#### MATERIAL TO PROCESS ####

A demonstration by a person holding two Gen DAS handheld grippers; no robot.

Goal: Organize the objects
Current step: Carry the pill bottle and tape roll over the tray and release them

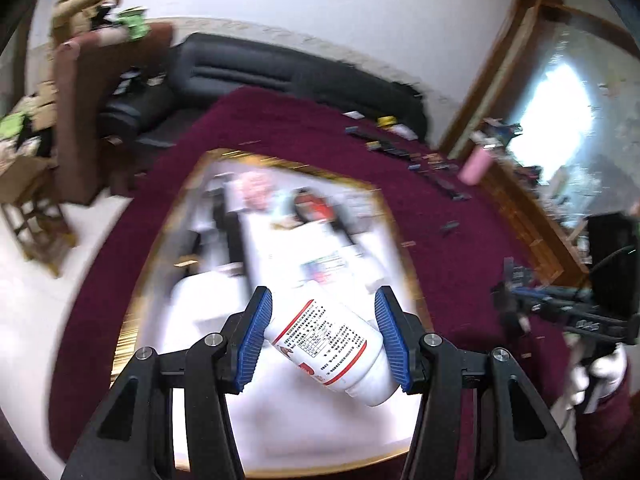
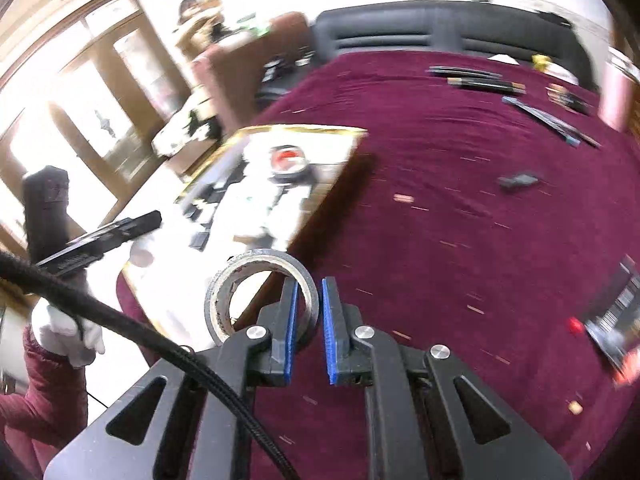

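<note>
— Your left gripper is clamped on the white bottle, held tilted above the gold-edged tray; your right gripper pinches the wall of the tape roll over the tray's corner.

— What can go wrong?

— You hold smooth, round plastic at an angle, so it may slide from the ribbed blue pads. You grip the thin grey ring on one side only, so it may swing. The maroon cloth is soft velvet; a dropped thing would roll little.
</note>
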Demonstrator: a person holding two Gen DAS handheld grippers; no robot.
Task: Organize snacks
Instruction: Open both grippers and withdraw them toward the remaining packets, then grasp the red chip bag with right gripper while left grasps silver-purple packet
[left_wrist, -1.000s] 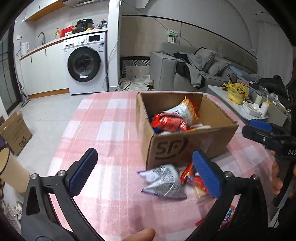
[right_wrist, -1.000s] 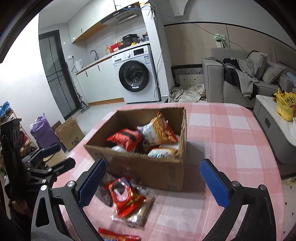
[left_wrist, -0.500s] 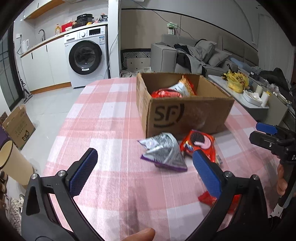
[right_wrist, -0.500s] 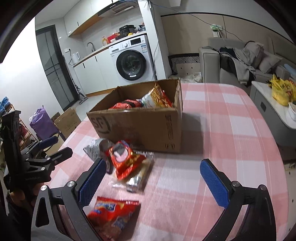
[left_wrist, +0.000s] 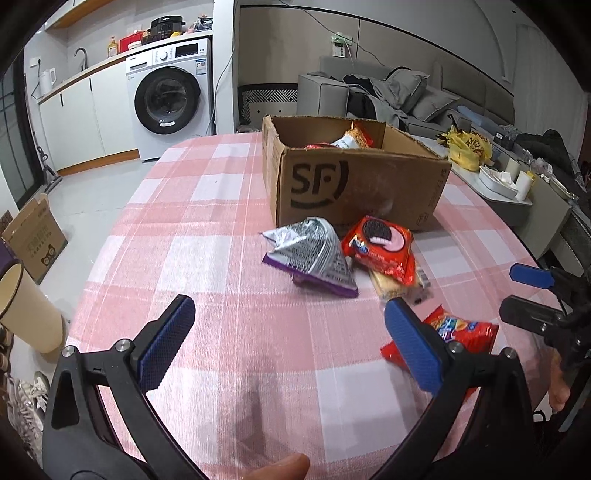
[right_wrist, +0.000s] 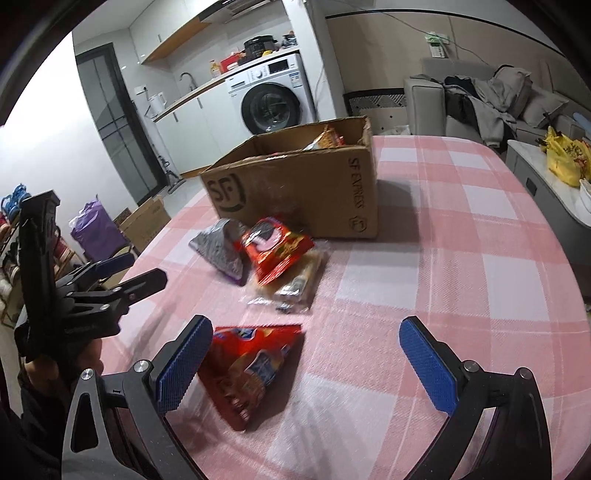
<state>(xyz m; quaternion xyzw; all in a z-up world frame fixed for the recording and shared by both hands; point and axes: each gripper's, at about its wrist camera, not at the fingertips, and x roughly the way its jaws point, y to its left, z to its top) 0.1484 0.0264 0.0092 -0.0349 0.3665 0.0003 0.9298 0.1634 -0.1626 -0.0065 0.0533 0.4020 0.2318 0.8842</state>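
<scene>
Cardboard box (left_wrist: 354, 181) mid-table, some snacks inside; silver pouch (left_wrist: 314, 254) and Oreo pack (left_wrist: 380, 247) loose in front. My left gripper (left_wrist: 288, 347) spread, empty. Right view: right gripper (right_wrist: 303, 365) spread, red packet (right_wrist: 251, 365) near left finger. Picking step; next, close on it.

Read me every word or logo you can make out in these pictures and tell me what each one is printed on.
"SF": logo on the cardboard box, front face.
"SF EXPRESS": printed vertically on the box's side face, right wrist view.
Silver snack bag: dense print, too small to read.
Red cookie pack: lettering blurred.
Red snack bag: blurred.
Washing machine: panel and sticker unreadable.
Floor carton: print unreadable.
</scene>
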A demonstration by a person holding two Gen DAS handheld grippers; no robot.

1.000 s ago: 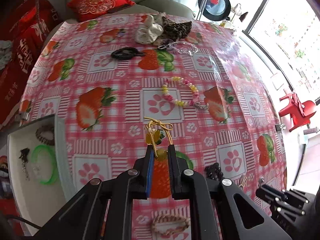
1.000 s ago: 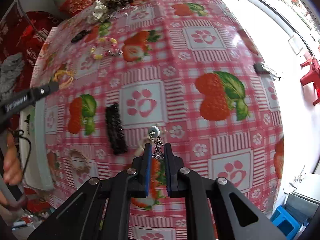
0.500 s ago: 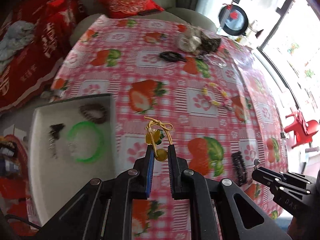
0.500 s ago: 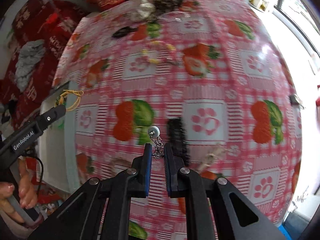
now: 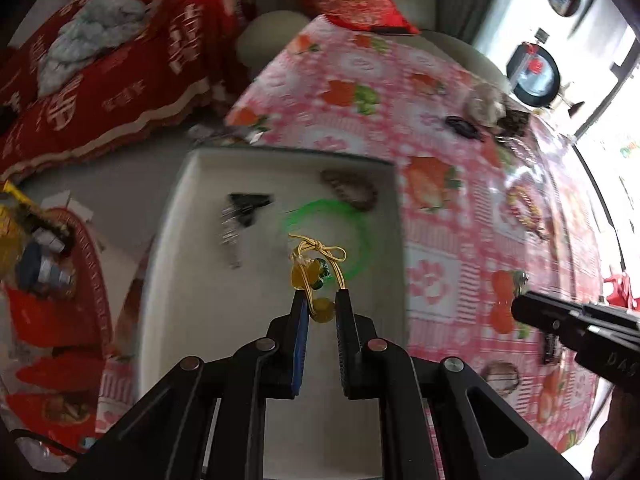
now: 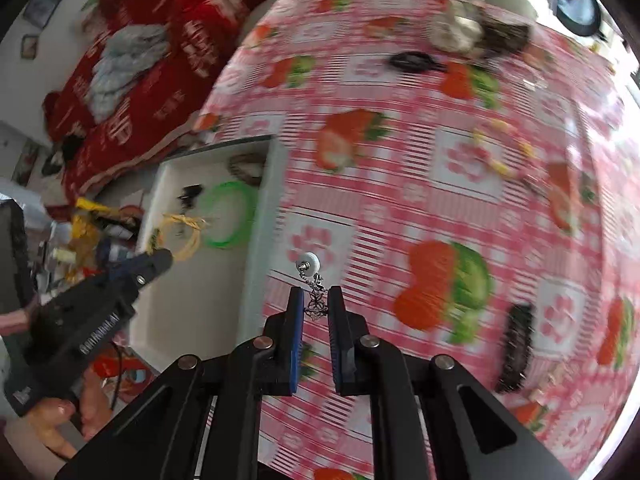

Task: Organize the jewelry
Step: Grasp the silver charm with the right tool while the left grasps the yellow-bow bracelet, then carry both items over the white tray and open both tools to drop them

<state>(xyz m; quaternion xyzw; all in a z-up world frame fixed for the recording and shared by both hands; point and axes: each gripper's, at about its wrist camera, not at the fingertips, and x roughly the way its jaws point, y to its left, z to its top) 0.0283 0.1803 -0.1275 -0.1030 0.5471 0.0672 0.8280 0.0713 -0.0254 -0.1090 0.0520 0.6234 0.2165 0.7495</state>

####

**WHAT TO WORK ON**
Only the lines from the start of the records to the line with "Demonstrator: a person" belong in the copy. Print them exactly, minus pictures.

**TASK OUTPUT**
A demonstration by a person holding two Gen DAS handheld grippers; no robot.

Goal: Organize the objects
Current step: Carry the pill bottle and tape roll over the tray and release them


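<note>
— Your left gripper is clamped on the white bottle, held tilted above the gold-edged tray; your right gripper pinches the wall of the tape roll over the tray's corner.

— What can go wrong?

— You hold smooth, round plastic at an angle, so it may slide from the ribbed blue pads. You grip the thin grey ring on one side only, so it may swing. The maroon cloth is soft velvet; a dropped thing would roll little.
</note>
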Demonstrator: a person holding two Gen DAS handheld grippers; no robot.

There is nothing more to the output.